(Information supplied begins)
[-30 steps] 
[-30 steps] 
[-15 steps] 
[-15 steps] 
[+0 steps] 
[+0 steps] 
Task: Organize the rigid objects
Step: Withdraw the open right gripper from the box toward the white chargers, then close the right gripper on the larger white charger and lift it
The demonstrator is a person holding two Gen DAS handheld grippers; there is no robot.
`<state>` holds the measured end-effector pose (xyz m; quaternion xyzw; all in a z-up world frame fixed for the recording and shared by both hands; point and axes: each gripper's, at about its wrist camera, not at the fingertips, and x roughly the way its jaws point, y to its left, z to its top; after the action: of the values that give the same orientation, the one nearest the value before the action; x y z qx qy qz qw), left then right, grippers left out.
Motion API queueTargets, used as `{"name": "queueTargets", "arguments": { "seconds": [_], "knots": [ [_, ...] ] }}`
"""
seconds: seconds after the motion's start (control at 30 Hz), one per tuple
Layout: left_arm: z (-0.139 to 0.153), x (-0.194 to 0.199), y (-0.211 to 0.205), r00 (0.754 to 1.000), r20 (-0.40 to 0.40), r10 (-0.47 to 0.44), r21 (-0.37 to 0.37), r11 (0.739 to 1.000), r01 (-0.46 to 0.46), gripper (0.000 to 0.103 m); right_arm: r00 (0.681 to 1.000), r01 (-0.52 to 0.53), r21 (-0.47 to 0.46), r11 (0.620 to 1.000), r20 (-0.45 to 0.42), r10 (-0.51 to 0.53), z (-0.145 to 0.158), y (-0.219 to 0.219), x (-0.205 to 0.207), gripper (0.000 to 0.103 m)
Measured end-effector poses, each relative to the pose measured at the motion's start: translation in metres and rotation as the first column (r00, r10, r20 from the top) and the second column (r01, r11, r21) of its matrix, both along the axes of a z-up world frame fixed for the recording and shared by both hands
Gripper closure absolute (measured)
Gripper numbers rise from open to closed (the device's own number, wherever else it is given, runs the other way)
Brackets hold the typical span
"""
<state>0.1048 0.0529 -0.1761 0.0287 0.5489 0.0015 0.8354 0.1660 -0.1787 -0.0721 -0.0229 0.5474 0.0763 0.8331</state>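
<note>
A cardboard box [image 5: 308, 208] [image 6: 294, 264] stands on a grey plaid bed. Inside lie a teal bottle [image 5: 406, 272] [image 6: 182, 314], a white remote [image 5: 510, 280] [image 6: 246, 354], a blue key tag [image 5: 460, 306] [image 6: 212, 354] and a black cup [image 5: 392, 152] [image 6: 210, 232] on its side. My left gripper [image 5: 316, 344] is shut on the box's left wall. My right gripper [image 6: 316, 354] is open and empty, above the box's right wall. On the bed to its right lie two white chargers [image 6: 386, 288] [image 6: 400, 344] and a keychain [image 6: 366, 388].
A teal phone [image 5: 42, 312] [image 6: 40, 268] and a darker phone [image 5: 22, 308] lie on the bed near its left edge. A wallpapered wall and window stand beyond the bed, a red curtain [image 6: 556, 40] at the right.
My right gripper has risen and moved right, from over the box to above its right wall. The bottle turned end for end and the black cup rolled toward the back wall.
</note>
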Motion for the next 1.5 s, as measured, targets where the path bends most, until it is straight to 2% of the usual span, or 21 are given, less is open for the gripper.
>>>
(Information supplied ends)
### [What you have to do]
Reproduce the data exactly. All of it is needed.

### [Result of this exercise]
[-30 steps] 
[-30 steps] 
[-15 steps] 
[-15 steps] 
[+0 steps] 
[+0 steps] 
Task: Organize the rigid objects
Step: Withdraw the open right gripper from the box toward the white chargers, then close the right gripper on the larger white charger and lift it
The demonstrator is a person holding two Gen DAS handheld grippers; there is no robot.
`<state>` holds the measured end-effector pose (xyz m; quaternion xyzw; all in a z-up world frame fixed for the recording and shared by both hands; point and axes: each gripper's, at about its wrist camera, not at the fingertips, and x roughly the way its jaws point, y to its left, z to its top; after the action: of the values that give the same orientation, the one nearest the value before the action; x y z qx qy qz qw), left then right, grippers left out.
Motion API queueTargets, used as `{"name": "queueTargets", "arguments": { "seconds": [_], "knots": [ [_, ...] ] }}`
"""
seconds: seconds after the motion's start (control at 30 Hz), one per tuple
Layout: left_arm: z (-0.139 to 0.153), x (-0.194 to 0.199), y (-0.211 to 0.205), r00 (0.754 to 1.000), r20 (-0.40 to 0.40), r10 (-0.47 to 0.44), r21 (-0.37 to 0.37), r11 (0.739 to 1.000), r01 (-0.46 to 0.46), gripper (0.000 to 0.103 m); right_arm: r00 (0.681 to 1.000), r01 (-0.52 to 0.53), r21 (-0.47 to 0.46), r11 (0.620 to 1.000), r20 (-0.45 to 0.42), r10 (-0.51 to 0.53), z (-0.145 to 0.158), y (-0.219 to 0.219), x (-0.205 to 0.207), gripper (0.000 to 0.103 m)
Measured end-effector poses, each relative to the pose measured at the motion's start: translation in metres and rotation as the first column (r00, r10, r20 from the top) and the second column (r01, r11, r21) of its matrix, both along the axes of a z-up world frame fixed for the recording and shared by both hands
Gripper closure absolute (measured)
Gripper numbers rise from open to closed (the device's own number, wherever else it is given, runs the other way)
Brackets hold the typical span
"""
<state>0.1048 0.0529 -0.1761 0.0287 0.5489 0.0015 0.8354 0.1660 -0.1787 -0.0721 -0.0229 0.5474 0.0763 0.8331</state>
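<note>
A cardboard box [image 5: 308, 208] [image 6: 294, 264] stands on a grey plaid bed. Inside lie a teal bottle [image 5: 406, 272] [image 6: 182, 314], a white remote [image 5: 510, 280] [image 6: 246, 354], a blue key tag [image 5: 460, 306] [image 6: 212, 354] and a black cup [image 5: 392, 152] [image 6: 210, 232] on its side. My left gripper [image 5: 316, 344] is shut on the box's left wall. My right gripper [image 6: 316, 354] is open and empty, above the box's right wall. On the bed to its right lie two white chargers [image 6: 386, 288] [image 6: 400, 344] and a keychain [image 6: 366, 388].
A teal phone [image 5: 42, 312] [image 6: 40, 268] and a darker phone [image 5: 22, 308] lie on the bed near its left edge. A wallpapered wall and window stand beyond the bed, a red curtain [image 6: 556, 40] at the right.
My right gripper has risen and moved right, from over the box to above its right wall. The bottle turned end for end and the black cup rolled toward the back wall.
</note>
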Motion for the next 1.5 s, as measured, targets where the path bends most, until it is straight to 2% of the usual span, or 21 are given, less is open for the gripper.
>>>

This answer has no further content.